Type out the complete listing below word for word, without its pictures.

########

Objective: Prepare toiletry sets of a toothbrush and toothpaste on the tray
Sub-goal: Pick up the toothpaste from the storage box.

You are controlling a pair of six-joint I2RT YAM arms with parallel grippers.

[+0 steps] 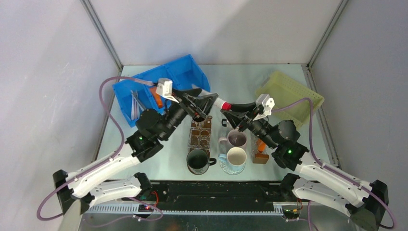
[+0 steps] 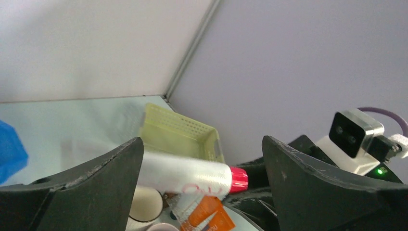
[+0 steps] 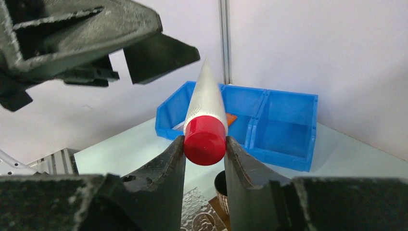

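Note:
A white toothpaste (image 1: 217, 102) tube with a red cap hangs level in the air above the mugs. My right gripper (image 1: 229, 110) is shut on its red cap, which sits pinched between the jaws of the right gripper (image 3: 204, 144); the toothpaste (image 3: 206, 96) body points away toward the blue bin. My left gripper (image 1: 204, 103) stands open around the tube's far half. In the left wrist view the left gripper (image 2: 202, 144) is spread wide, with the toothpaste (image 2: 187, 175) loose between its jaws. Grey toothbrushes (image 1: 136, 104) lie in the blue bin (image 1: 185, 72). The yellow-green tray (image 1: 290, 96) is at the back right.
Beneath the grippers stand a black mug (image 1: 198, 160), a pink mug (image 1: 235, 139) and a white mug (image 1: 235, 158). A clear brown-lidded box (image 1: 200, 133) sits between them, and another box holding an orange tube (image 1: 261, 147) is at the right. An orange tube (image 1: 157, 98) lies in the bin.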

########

## Task response
Objective: Prepare toiletry sets of a toothbrush and toothpaste on the tray
Sub-goal: Pick up the toothpaste from the storage box.

You are controlling a pair of six-joint I2RT YAM arms with parallel grippers.

[+0 steps] 
[+0 steps] 
[+0 steps] 

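Note:
A white toothpaste (image 1: 217, 102) tube with a red cap hangs level in the air above the mugs. My right gripper (image 1: 229, 110) is shut on its red cap, which sits pinched between the jaws of the right gripper (image 3: 204, 144); the toothpaste (image 3: 206, 96) body points away toward the blue bin. My left gripper (image 1: 204, 103) stands open around the tube's far half. In the left wrist view the left gripper (image 2: 202, 144) is spread wide, with the toothpaste (image 2: 187, 175) loose between its jaws. Grey toothbrushes (image 1: 136, 104) lie in the blue bin (image 1: 185, 72). The yellow-green tray (image 1: 290, 96) is at the back right.
Beneath the grippers stand a black mug (image 1: 198, 160), a pink mug (image 1: 235, 139) and a white mug (image 1: 235, 158). A clear brown-lidded box (image 1: 200, 133) sits between them, and another box holding an orange tube (image 1: 261, 147) is at the right. An orange tube (image 1: 157, 98) lies in the bin.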

That completes the output for this exercise.